#### ASSIGNMENT
Which lines of the listing below contain the word "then"? Return them.
□ □ □ □ □ □ □
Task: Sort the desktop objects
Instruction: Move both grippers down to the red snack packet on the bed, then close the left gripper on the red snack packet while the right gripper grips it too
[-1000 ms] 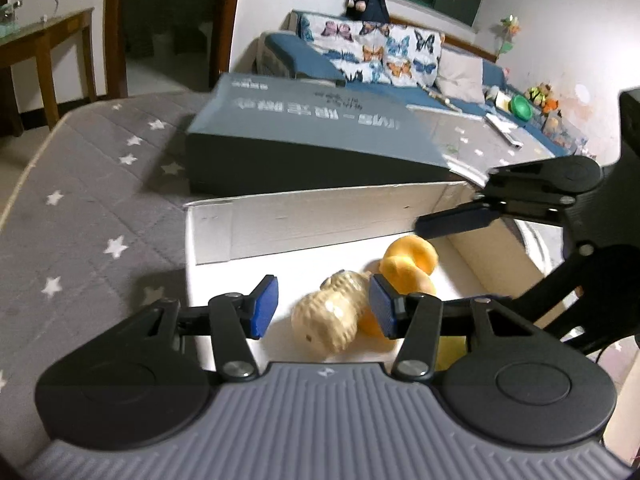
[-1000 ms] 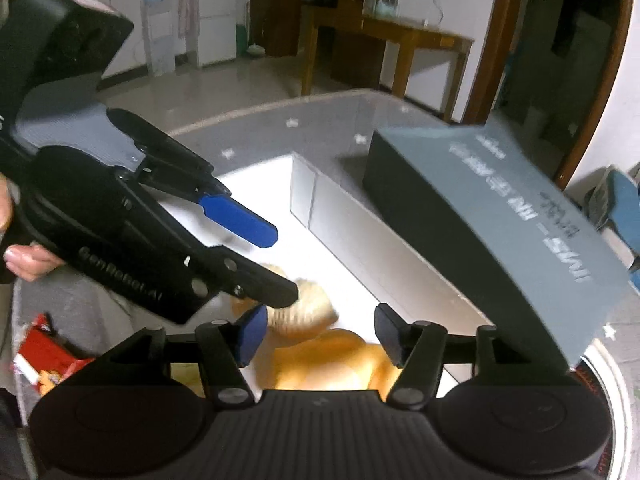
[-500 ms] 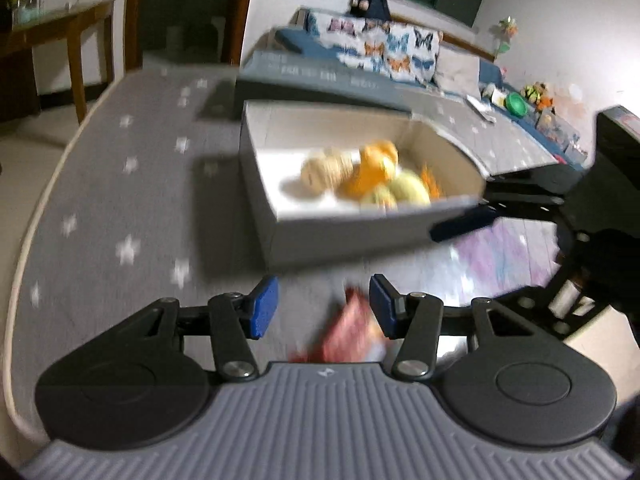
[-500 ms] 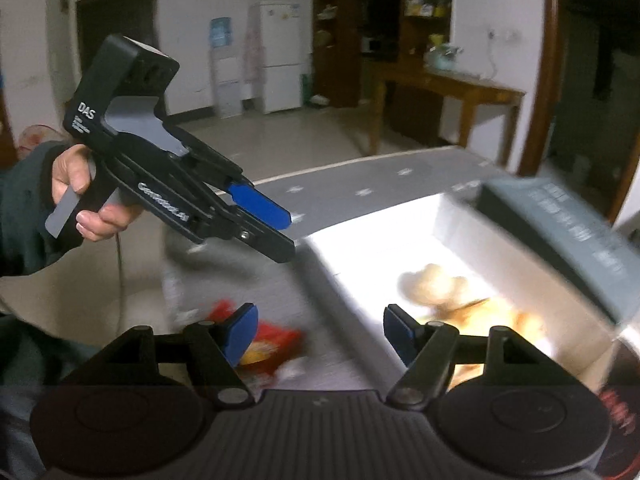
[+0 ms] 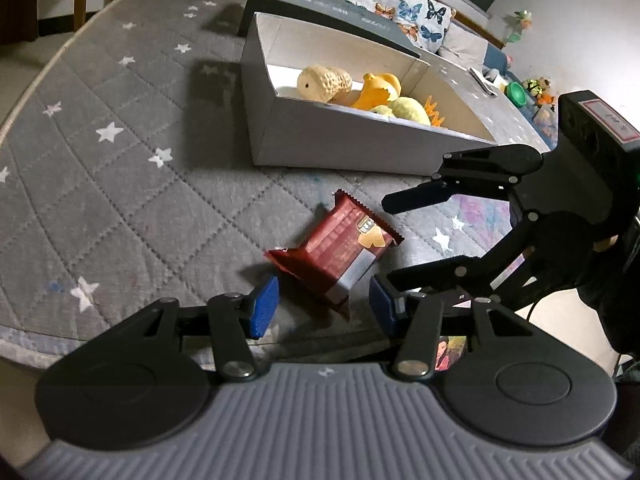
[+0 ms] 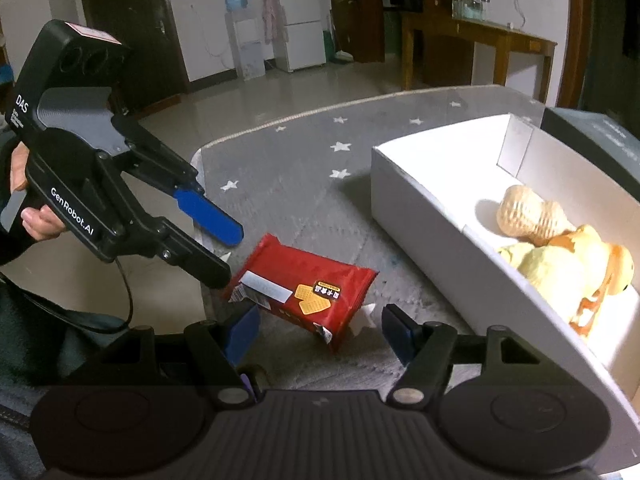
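In my left wrist view the left gripper (image 5: pixel 323 307) sits at the bottom centre, its blue pads spread with nothing pinched; the red snack packet (image 5: pixel 340 254) lies flat on the grey star-patterned cloth (image 5: pixel 120 160) just beyond the tips, its near corner reaching in between them without touching either pad. The right gripper (image 5: pixel 390 240) comes in from the right edge of that frame, its fingers pointing at the packet's far end. In my right wrist view the right gripper (image 6: pixel 316 334) has its jaws apart and closing slightly, the packet (image 6: pixel 304 288) lying ahead of the gap and pressed by neither pad. Toward the upper centre of the left view stands the open white box (image 5: pixel 340 140), holding a peanut toy (image 5: pixel 324 82) and yellow duck toys (image 5: pixel 380 90). A hand (image 6: pixel 30 208) grips the left gripper's handle at the left edge of the right view.
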The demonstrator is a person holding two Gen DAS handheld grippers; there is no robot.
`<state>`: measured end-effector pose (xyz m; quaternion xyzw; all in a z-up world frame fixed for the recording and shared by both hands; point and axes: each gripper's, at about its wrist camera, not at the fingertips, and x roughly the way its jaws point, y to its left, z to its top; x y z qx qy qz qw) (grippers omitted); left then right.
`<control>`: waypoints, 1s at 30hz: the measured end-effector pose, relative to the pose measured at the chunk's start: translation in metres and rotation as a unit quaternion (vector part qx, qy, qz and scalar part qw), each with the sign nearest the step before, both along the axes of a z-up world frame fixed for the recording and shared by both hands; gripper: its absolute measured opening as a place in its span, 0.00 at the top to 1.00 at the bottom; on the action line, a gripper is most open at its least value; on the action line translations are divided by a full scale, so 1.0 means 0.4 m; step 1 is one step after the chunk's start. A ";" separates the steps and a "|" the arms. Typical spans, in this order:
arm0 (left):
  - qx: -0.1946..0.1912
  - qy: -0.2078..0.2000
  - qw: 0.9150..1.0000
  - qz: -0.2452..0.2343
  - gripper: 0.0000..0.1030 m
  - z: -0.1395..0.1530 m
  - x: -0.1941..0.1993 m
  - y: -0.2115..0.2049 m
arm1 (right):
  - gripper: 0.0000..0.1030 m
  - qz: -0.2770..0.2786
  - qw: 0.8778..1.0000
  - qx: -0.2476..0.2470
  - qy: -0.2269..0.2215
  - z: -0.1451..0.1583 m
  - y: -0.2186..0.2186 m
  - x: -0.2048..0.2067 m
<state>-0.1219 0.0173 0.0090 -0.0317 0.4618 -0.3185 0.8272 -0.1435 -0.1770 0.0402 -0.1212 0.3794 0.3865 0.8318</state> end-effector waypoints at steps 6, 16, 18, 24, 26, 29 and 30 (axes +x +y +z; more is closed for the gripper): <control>-0.001 0.011 1.000 -0.002 0.50 -0.015 0.008 -0.012 | 0.39 0.001 1.000 -0.003 0.011 -0.030 0.015 0.012; -0.003 0.013 1.000 -0.002 0.50 -0.018 0.013 -0.026 | 0.41 0.001 1.000 0.002 0.014 -0.044 0.029 0.015; -0.002 0.013 1.000 -0.002 0.50 -0.018 0.013 -0.030 | 0.41 0.001 1.000 0.002 0.013 -0.046 0.032 0.016; -0.001 0.014 1.000 -0.011 0.50 -0.024 0.045 -0.023 | 0.43 -0.003 1.000 0.003 0.011 -0.050 0.037 0.017; -0.002 0.013 1.000 -0.014 0.50 -0.024 0.054 -0.021 | 0.44 -0.005 1.000 0.003 0.010 -0.051 0.039 0.017; -0.002 0.011 1.000 -0.012 0.50 -0.019 0.047 -0.024 | 0.46 -0.008 1.000 0.003 0.009 -0.052 0.040 0.015; -0.003 0.011 1.000 -0.012 0.50 -0.017 0.045 -0.025 | 0.47 -0.008 1.000 0.004 0.009 -0.051 0.040 0.015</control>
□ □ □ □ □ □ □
#### THE ANSWER
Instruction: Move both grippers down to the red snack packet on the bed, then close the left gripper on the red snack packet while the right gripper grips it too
`<state>`: measured end-effector pose (xyz m; quaternion xyzw; all in a z-up world frame fixed for the recording and shared by both hands; point and axes: each gripper's, at about its wrist camera, not at the fingertips, and x roughly the way its jaws point, y to its left, z to its top; x y z qx qy qz qw) (grippers omitted); left then right.

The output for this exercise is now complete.